TO DO:
From the records below, please print only the lines from the one containing "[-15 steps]" through the one containing "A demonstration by", both included. Skip the pictures.

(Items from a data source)
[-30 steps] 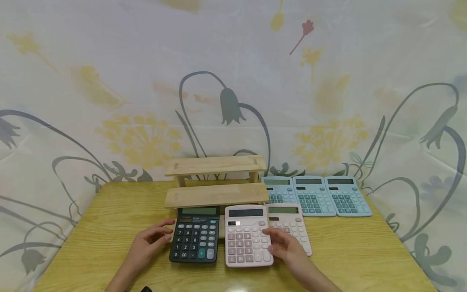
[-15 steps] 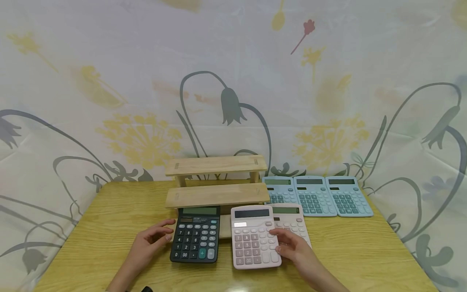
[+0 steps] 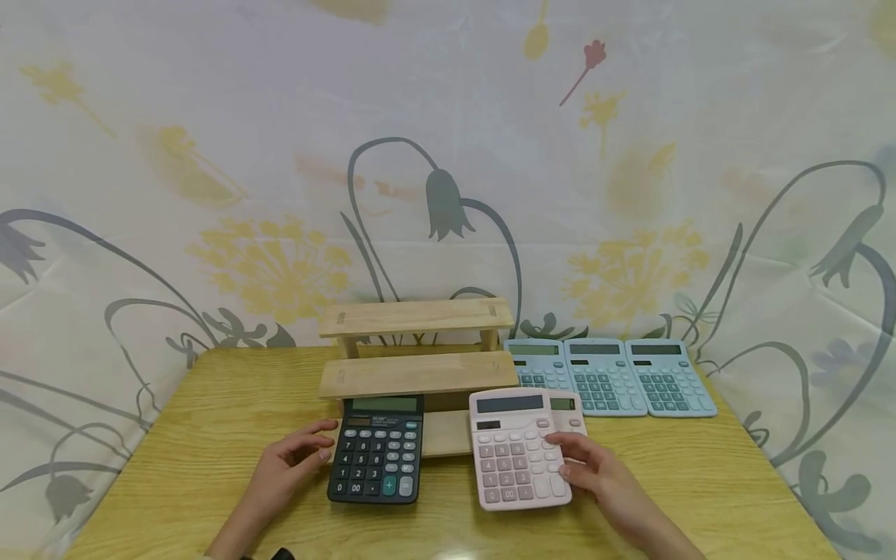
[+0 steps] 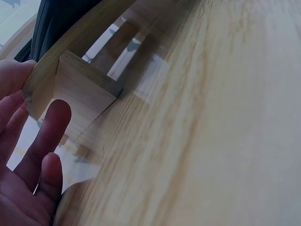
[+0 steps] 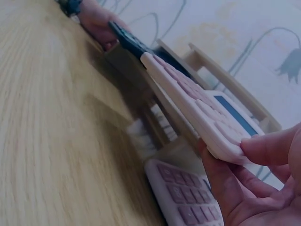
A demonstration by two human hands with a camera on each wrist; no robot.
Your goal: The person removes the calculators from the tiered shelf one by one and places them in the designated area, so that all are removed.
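Note:
A pale pink calculator is pinched at its right edge by my right hand, thumb on the keypad side and fingers beneath. The right wrist view shows it raised over the table. A second pink calculator lies below it, mostly covered in the head view. My left hand touches the left end of the wooden tiered rack with loosely extended fingers, close to the black calculator. That black calculator leans on the rack's lowest tier, at its left side.
Three light blue calculators lie side by side at the back right of the wooden table. Behind the table hangs a flower-patterned cloth. A dark band is on the left wrist.
My right hand has carried the pink calculator to the right, away from the black one, uncovering part of the rack's lowest tier. The left hand and black calculator have stayed in place.

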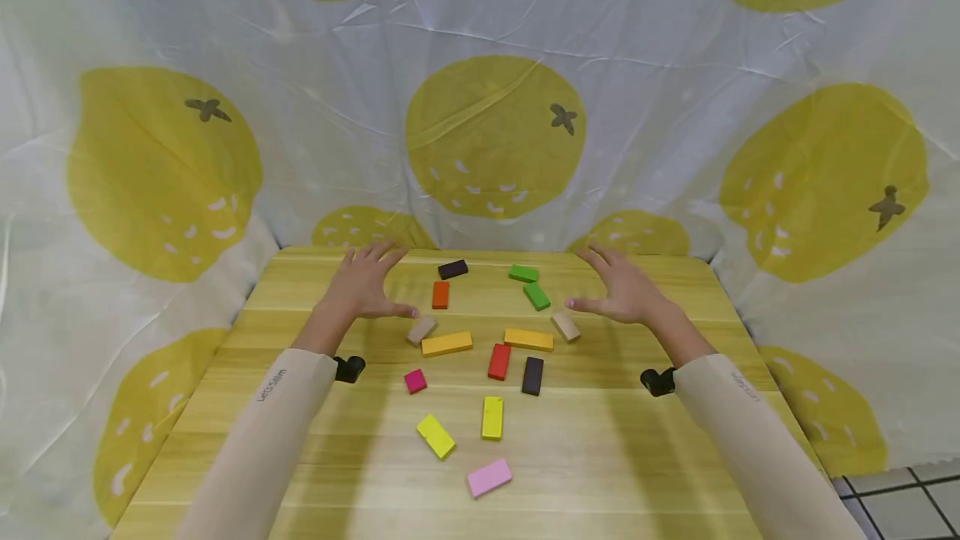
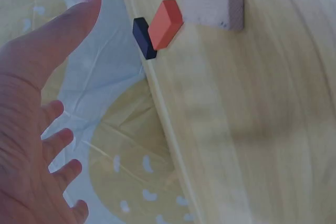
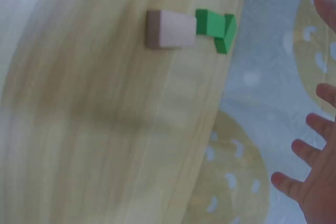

OUTPUT FOR THIS EXERCISE:
[-15 steps] 
[+0 steps] 
[+0 steps] 
[+0 steps] 
A demonstration by two human hands with a camera on each wrist; no robot.

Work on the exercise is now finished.